I've opened it and checked all cables and all are seated fine.

No sound from linux or windows boot disks either so not a Windows problem.
 
I've a tosh satellite L350D in with no sound

It's been reset to factory settings to drivers should be OK. The s/w mixer's "lights" show sound as working but no sound is heard through the speakers or headphones.

I've opened it and checked all cables and all are seated fine.

No sound from linux or windows boot disks either so not a Windows problem.

Boot from your linux cd and type in: aplay -L and copy to text file and post it.

Also in linux type in dmesg and look for any sound device init errors - this could lead to a hardware issue.

Most likely sounds like a mixer issue. The sound chips do not normally go bad from my experience.

coffee
 
History?

If you tried all the stuff so far, can you get a history on the machine?
Was this the reason it was serviced? When did it last work?
 
Check the BIOS to see if there's an option to turn off the internal speaker. I just had this issue with a Toshiba Satellite where after a repair the touchpad wouldn't work. Checked everything, reseated cables etc. Turns out the internal pointing device was set to off in the BIOS.
 
Did you make sure the volume control knob was not turned down?

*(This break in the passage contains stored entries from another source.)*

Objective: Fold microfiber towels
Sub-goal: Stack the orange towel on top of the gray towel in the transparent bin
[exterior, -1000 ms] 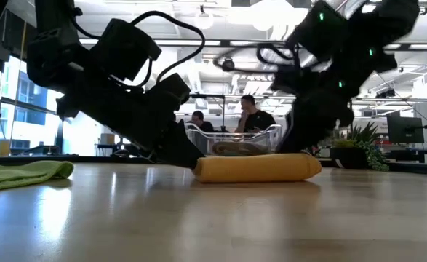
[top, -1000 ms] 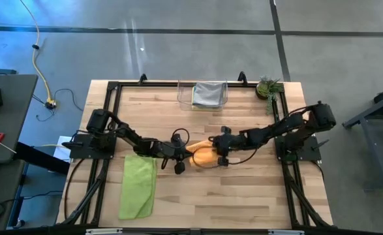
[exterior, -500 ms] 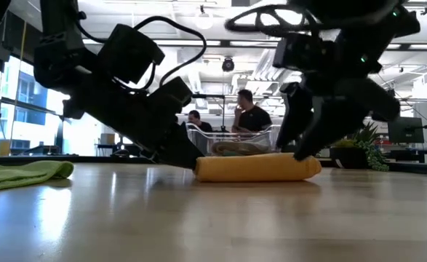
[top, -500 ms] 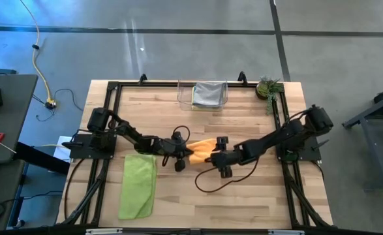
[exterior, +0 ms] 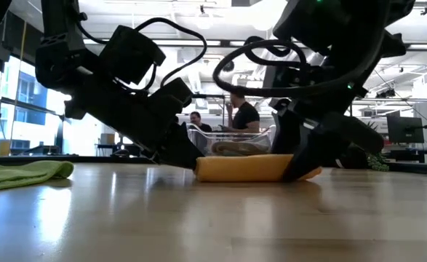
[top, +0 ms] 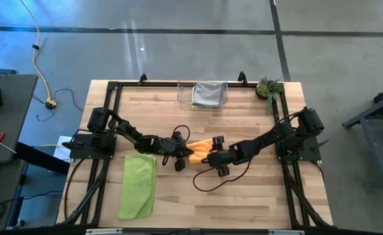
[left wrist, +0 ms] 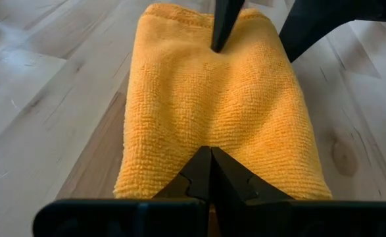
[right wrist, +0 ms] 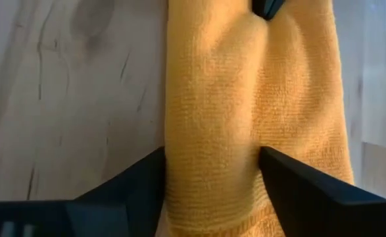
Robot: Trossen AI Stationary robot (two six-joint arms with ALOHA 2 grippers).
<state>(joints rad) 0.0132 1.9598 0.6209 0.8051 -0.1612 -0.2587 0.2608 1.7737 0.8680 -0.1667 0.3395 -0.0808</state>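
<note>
While both arms meet at the middle of the desk (top: 243, 196), I have the orange towel (top: 203, 150) lying folded between them, its long axis running left to right. My left end effector (left wrist: 210, 172) is clenched, fingers together, pinning the towel's left end from above. My right end effector (right wrist: 212, 172) stands released, its two fingers (right wrist: 296, 179) spread wide and straddling the towel's right end, one on the near side and one on the far side, not yet closed on the cloth.

Since the right arm sits at the end that is still free, I judge the coming grasp falls to it: the fingers need only close across the towel's short width.

A lime green towel (top: 138, 186) lies flat on the near left of the desk, well apart. A grey towel (top: 209, 93) rests in the clear bin (top: 181, 95) at the far edge, beside a small plant (top: 268, 87).
</note>
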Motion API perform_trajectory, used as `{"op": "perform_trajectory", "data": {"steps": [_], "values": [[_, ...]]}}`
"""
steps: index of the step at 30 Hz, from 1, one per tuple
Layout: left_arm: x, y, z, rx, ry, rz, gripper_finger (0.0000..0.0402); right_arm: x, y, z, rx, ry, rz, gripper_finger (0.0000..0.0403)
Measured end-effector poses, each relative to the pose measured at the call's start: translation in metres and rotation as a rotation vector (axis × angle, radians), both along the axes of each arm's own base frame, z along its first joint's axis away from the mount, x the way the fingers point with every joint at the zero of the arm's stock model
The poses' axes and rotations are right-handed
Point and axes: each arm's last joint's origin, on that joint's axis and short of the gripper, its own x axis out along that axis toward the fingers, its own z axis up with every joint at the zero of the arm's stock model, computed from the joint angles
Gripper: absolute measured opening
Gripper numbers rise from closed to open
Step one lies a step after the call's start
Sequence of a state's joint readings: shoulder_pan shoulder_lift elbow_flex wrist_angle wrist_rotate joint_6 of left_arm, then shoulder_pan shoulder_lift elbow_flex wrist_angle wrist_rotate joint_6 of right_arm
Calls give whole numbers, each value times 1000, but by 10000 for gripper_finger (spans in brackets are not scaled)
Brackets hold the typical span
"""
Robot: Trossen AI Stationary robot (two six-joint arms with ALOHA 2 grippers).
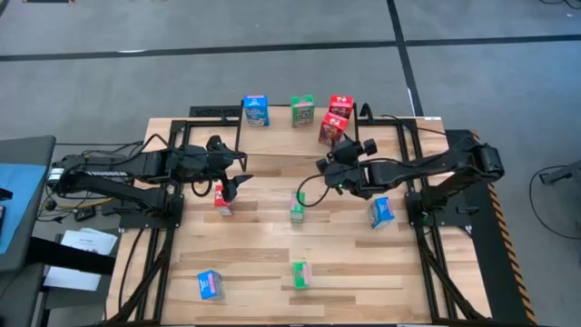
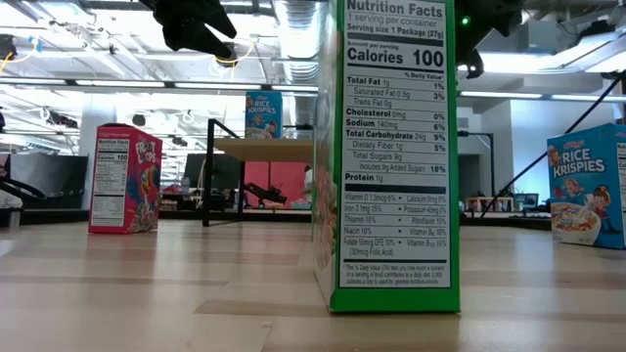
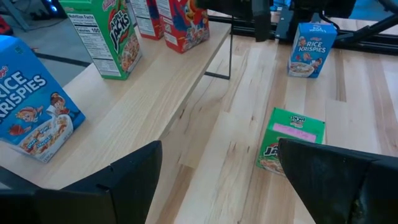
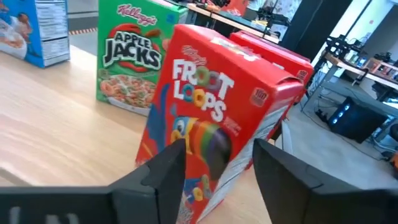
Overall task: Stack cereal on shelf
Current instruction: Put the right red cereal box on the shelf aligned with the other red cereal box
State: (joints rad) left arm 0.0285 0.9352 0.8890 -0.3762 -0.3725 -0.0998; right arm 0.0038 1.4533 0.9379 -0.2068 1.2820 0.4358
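The shelf (image 3: 155, 93) stands at the table's far side. A blue box (image 1: 255, 110), a green box (image 1: 302, 111) and a red box (image 1: 341, 104) stand on it. My right gripper (image 1: 345, 148) is at the shelf's right part, shut on a second red box (image 1: 331, 128), which tilts in front of the standing red one. My left gripper (image 1: 238, 183) is open and empty above the table, just right of a red box (image 1: 223, 200) that stands on the tabletop. A green box (image 3: 291, 140) lies flat ahead of it. My right gripper has the red Froot Loops box's lower part (image 4: 214, 158) between its two fingers, one on each side. The fingers come roughly level from the table's near side. The box tilts to one side, close to the standing red box (image 4: 273, 53). The fingers hide its bottom edge.
On the tabletop are a green box (image 1: 298, 207) at the middle, a blue box (image 1: 380, 212) to the right, a blue box (image 1: 210, 284) near left and a green box (image 1: 300, 273) near the middle. Black arm frames line both table sides.
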Motion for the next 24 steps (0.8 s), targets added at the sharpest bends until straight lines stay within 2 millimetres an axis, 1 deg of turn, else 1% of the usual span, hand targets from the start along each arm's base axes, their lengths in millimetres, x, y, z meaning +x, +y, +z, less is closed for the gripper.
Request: {"op": "perform_trajectory", "data": {"steps": [3,5,7,9,14,21,24], "values": [[0,0,0,0,0,0,311,-2,3,3,-1,-4,9,222],[0,0,0,-1,-1,1,311,-7,5,5,-1,23,17,226],[0,0,0,-1,-1,0,311,-9,7,11,-2,-2,22,228],[0,0,0,-2,-4,0,311,-14,9,14,-1,9,30,228],[0,0,1,-6,-11,-8,311,-24,19,28,2,-39,74,228],[0,0,1,-6,-10,-8,311,-38,41,45,86,-88,257,228],[0,0,1,-6,-11,-9,311,-40,48,48,136,-100,345,228]]}}
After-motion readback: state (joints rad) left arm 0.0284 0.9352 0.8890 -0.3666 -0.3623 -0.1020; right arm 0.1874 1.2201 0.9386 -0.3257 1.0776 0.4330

I remember doing a Toshiba motherboard replacement a year or so ago and the first thing the customer did when picking up is try to turn the little volume wheel on the front of the unit. It was stiff and appeared to have been crushed slightly when they packaged it for shipment. I was watching her do it and realized something was wrong.

It was the VERY FIRST THING the customer touched and it was the only thing wrong with the motherboard. I tried to get the customer to work around it but she said she plays full screen games and that volume wheel was critical. So I had to take the good one off the bad board and solder it on the new board, including the whole strip down and rebuild.

Very few laptop makers have volume wheels, Toshiba and some Dells, not sure who else.